子どもの卒業式に着たという小花柄のベージュのシャツは、それ以来クローゼットの奥に。合わせやすい色合いなので、今でも活用したいもの。インに黒のタンクトップを着て、サイドにプリーツの入ったロングスカートを合わせれば、上品で好感度の高い着こなしに。胸元の黒×シルバーのアクセサリーが全体を引き締めてくれています。

 

 

 

 

『捨てられない服 新しい一歩を踏み出すきっかけは身近にある

クローゼットに眠らせたままの捨てられない服ありませんか?「捨てられない」のなら、しまい込まず着てみませんか? 本書には石田純子さん流の復活コーディネートのコツが満載。著名人から読者まで、古い服とは思えない変身ぶりに驚くばかりです。巻末には石田さん自身が登場して、長年の愛用品を披露。捨てられない理由や着こなし方も詳しく紹介しています。

主婦の友社刊・1500円(税抜き)

 

(さかがみ)

 

4 Comments

  1. nobuko

    やっぱり今年は厚底ですねえ。と、また靴を見ている私(苦笑)。
    この前、よし!ここで見たような靴を買おう!と
    月島は遠いからと二子玉川へ行ったのですが・・。
    予定とまったく違う、カンバルー革のスニーカーを買ってしまいました。
    それも一目ぼれした色はサイズが無くて、買う予定じゃなかった色のやつ。
    何やってんだ私は、買い物下手でどーしようもないです。

  2. tomoko

    nobuko様
    以前厚底のブロンズ色の靴が欲しいとコメントをいただきましたね。こんにちは!
    スニーカーですが、相変わらず大ブーム。私も困ったときは今だに白スニーカーをはいていますよ。
    厚底は遥か昔、厚底のスニーカーブームのころに買ったことがありますが、足をくじきそうになって。。。それでなかなか手を出さなかったのですが、今回厚底のスリッポンを購入。昔のものより軽いし安定感があってはきやすいです。
    それにしても「若々しくオシャレに見せるためにはなにはなくても足元!」を今回のセミナーで実感しました。
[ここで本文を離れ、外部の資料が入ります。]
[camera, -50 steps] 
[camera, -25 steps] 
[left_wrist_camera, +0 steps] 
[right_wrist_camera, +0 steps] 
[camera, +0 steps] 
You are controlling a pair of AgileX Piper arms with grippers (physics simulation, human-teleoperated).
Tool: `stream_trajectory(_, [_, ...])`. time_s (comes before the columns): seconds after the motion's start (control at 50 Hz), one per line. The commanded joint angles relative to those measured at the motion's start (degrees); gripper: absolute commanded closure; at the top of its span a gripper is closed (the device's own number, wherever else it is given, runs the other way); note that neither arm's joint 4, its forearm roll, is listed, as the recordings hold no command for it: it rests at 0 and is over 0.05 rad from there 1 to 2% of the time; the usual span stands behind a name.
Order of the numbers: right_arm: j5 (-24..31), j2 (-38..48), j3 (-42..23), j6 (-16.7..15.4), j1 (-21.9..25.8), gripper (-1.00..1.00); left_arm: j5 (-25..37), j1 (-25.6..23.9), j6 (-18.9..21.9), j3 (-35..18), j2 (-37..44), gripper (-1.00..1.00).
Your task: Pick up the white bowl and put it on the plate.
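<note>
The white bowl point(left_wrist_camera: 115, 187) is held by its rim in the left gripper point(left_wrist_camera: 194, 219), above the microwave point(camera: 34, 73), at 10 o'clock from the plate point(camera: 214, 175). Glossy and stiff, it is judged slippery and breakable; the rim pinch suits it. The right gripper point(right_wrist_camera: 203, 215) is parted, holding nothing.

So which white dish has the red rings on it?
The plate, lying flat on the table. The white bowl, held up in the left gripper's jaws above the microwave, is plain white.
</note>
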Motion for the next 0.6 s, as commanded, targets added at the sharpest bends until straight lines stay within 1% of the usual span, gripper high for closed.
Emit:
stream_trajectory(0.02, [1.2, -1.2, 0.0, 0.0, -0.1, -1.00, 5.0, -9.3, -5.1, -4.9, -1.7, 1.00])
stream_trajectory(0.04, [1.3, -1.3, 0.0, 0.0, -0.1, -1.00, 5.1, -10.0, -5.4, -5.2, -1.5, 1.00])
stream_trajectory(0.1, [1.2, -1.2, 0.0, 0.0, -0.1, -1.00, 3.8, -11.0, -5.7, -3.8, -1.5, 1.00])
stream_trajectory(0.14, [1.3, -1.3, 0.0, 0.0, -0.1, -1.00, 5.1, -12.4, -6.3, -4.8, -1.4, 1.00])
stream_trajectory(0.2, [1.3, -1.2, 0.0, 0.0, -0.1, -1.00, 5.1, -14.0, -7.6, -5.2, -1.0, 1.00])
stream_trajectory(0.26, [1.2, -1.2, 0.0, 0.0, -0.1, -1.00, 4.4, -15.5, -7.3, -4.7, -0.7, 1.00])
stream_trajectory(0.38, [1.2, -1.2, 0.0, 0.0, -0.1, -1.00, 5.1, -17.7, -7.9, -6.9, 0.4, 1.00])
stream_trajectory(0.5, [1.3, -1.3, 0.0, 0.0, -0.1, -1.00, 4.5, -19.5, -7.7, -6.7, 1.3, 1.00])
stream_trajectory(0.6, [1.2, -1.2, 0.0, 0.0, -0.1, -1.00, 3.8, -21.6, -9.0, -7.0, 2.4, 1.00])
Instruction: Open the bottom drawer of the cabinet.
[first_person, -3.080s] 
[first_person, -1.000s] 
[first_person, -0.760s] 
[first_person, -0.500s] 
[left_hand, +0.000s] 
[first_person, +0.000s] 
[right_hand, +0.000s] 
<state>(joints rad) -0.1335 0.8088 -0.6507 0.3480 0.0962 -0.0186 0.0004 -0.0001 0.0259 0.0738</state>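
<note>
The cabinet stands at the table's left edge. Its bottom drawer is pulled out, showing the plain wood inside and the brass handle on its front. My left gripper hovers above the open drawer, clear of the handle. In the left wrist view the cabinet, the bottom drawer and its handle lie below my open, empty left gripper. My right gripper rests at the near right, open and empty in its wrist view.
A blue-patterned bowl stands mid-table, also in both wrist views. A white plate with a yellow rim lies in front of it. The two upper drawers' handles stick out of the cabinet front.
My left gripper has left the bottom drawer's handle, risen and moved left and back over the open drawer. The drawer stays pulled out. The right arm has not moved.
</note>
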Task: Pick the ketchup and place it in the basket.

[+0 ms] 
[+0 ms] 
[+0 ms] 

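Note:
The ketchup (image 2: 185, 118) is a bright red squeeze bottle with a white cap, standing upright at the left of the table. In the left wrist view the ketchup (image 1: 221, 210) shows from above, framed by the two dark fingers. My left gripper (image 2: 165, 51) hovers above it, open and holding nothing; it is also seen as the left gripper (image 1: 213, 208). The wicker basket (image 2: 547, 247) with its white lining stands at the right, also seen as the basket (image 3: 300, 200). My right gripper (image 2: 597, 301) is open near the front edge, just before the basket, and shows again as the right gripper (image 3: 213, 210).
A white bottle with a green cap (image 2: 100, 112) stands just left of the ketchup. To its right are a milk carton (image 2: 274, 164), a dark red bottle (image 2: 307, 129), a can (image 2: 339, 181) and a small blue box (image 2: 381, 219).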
厚底、すーごくオススメですよ。

  3. YUKO

    tomokoさん
    昔の服、おもしろいですね。
    私もなかなか捨てられない昔の服、けっこうあります。
    昔はけっこうブランドもので高い服を買ってたけど、最近新たに買うのはリーズナブルなものばかり。
    昔のもときに取り出して着てみようとするけれど、やっぱりなんか変で、結局着ることがありません。
    昔の服はメリカリでもまったく売れないですしね。
    これを参考に、少し工夫してみようかな・・・・。

  4. tomoko

    YUKO様 
    この年になるとみんな「捨てられない服」ありますよね。断捨離しようとするものの、「ちょっと待って」って思ってしまう服。それならクローゼットにしまい込まないで活用させよう、という企画(本)です。復活させるポイントは上記に上げていますが、中でも一番重要なのはボトム。靴を昔合わせたパンプスではなくスニカーなどの重さのあるタイプにするだけで、まったく変わった印象になります。また、若い子だけと思われがちなレイヤードにも注目! ぜひ試してみてくださいね。